My faith in Lord Ganesha instills me with all the positive energy. So, there’s always a vibe in me that keeps me on. I spend time on writing regular features and columns, besides working on poetry and astrology books.

Q: How has been your journey as an author?

Bejan: I have written around 200 books, which include three collections of poetry and 150 books on astrology. My satisfaction comes not from writing books but from the fact communicating with the people. This year, my annual forecast book is also translated in Russian. It’s been quite sometime since I started writing forecast books.

I have many books on astrology and so it’s difficult to mention all titles. But one book worth a mention is I am the sky, which won the first prize for Paperback Publishing at the Delhi Book Fair.

I feel lucky to have worked with the finest publishers from all over, which include Orion Publishing, Paperback Publishing, Times Group Books, Hind Pocket Books, Lovdev Publishers, Avon, Ranvir Books – Mumbai, etc.

Q: What can our readers expect next from you?

Bejan: As of now, I am very excited about my latest book 2012 – Will the World End, which is all set to hit the bookshelves. And I am sure it is going to be a wonderful book. I researched and researched a lot before writing this book. I studied science, technology, galaxies, black holes, astronomy, astrology, and so on. And I found out that technology and humanity will marry each other and stay together. To sum up, I would say ‘I care and I dare’. This would definitely be one of my finest books.

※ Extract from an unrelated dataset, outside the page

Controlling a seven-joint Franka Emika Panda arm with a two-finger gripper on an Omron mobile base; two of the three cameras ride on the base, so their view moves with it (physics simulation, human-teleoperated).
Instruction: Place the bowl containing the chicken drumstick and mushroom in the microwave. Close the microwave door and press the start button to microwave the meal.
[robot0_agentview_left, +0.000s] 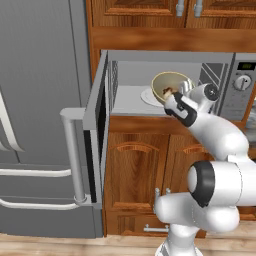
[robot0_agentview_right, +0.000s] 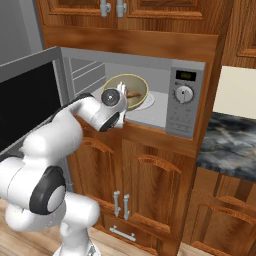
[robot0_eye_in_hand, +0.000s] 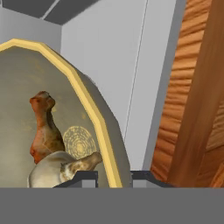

I have a great affection for kids. I laugh with them and cry for them. They are world’s most beautiful creation. Even when this whole world will come to an end, the only thing that would remain will be a child. Even the most barbarous God doesn’t have heart to kill a child. I have also completed a book on short stories for children, which is still pending with the publisher

Q: Which was the first book that you read?

Bejan: Oh! That’s Shakespearean literature for sure. I have read a lot of it.

Q: Who are amongst your favourite author/writer?

Bejan: Well, to start with… I like Kamala Suraiyya aka Kamala Das, an Indian writer who wrote in English and Malayalam; Keshav Malik, an Indian poet, critic, arts scholar, and curator; Pritish Nandy, a Indian poet, painter, journalist, politician, media and television personality, animal activist and film producer, to name a few. And my latest favourite is Chetan Bhagat, an Indian author who has written Five Point Someone, One Night @ the Call Center, The 3 Mistakes of My Life and 2 States: The Story of My Marriage.

Q: What else keeps you busy besides astrology and writing – be it hobbies, likes and dislikes?

Bejan: I am fond of listening to music of great classical maestros like Pandit Bhimsen Joshi, Zubin Mehta, Bismillah Khan, etc. I do listen to contemporary music as well. I love to play with children, and like to observe them for hours. I love to laugh…oh! It’s my favourite one…Hahaha.

Q: What message would you want to give to our readers?

Bejan: Yes, I want to give a Mantra for success and it goes “Observe and Hard Work”. If any one sticks to these two virtues…he/she will get success for sure. And always remember brighter side of a story…no matter how tragic the end was. See good, do good. Om Shri Ganeshaya Namah!